May was married on July 25, 1938. His wife, Ruth, had a leave of absence from her school for study at the Sorbonne, so the couple studied there for a year. In 1939 they travelled, including to Moscow where May visited the Kharkov Engineering-Economics Institute.

== Career ==
Returning to California, May became a teaching assistant, assigned to mathematics of finance and calculus with analytic geometry. May's work with the CPUSA led to alienation from his father and dismissal from his job. The affair received attention nationwide and was featured in a New York Times article. In 1942 he ran for California State Treasurer under the Communist banner. May's associations with J. Robert Oppenheimer were used as evidence in Oppenheimer's security clearance hearing.

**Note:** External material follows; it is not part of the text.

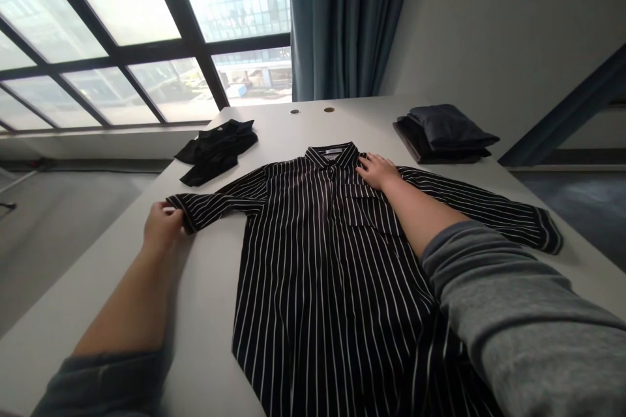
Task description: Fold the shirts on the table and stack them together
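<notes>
A black shirt with white stripes (313, 260) lies front side up on the white table (205, 313), its collar (333, 154) at the far end. Pinched in my left hand (161, 225) is the cuff of the left-side sleeve (210, 205), which is bent and partly raised. My right hand (377, 171) rests flat on the shirt near the shoulder beside the collar, fingers spread. The right-side sleeve (489, 212) stretches outward, partly behind my right forearm. The shirt's lower right part is bunched and partly hidden by my right arm.
Crumpled black clothing (218, 146) lies at the table's far left. A stack of folded dark garments (445, 130) sits at the far right. Two round cable holes (329, 110) are near the back edge. Behind stand a window (147, 32) and a blue curtain (349, 26).
</notes>
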`<state>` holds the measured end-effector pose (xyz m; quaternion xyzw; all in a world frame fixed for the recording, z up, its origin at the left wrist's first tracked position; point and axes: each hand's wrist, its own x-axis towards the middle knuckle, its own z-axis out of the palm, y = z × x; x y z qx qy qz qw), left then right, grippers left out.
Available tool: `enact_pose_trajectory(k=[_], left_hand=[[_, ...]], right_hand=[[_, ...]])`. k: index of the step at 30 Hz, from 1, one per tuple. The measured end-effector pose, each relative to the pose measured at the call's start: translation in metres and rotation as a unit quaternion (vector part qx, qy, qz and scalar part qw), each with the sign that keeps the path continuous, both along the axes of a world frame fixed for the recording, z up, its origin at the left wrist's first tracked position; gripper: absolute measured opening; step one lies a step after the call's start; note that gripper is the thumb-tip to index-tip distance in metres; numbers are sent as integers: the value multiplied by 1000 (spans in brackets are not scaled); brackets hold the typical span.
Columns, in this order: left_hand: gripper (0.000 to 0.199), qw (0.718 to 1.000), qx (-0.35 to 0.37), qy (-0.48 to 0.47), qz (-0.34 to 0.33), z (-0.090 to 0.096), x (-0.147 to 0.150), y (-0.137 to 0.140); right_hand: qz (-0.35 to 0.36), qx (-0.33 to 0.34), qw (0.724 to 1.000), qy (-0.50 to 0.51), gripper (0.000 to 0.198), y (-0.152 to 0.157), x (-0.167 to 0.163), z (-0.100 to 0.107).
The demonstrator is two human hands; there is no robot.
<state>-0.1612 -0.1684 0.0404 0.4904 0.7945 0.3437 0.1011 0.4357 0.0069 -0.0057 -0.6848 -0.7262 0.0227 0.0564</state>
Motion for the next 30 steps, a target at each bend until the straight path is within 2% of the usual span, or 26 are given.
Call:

In World War II May attempted to join up, but until Ruth filed for divorce in June 1942, he could not be drafted. May's unit was sent to Kiska Island in the Aleutian chain. In May 1944, May married Jacqueline Bromley. His career in the military was recounted on page 4 of Stars and Stripes (Mediterranean Rome) on March 3, 1945.

In 1946 May submitted his thesis, Mathematical Theory of Employment for the Ph.D. He then received a teaching appointment at Carleton College in Northfield, Minnesota. As a protest against the Vietnam War, in 1966 May signed a vow of tax resistance. He moved to Canada the same year.

May is remembered for his Bibliography and Research Manual of the History of Mathematics (1973) published by University of Toronto Press. He made editorial contributions to the Encyclopedic Dictionary of Mathematics. He managed the compilation of an index for the first 80 volumes of American Mathematical Monthly and wrote numerous book reviews. Philip Enros compiled a bibliography of May's writings that was published in 1984.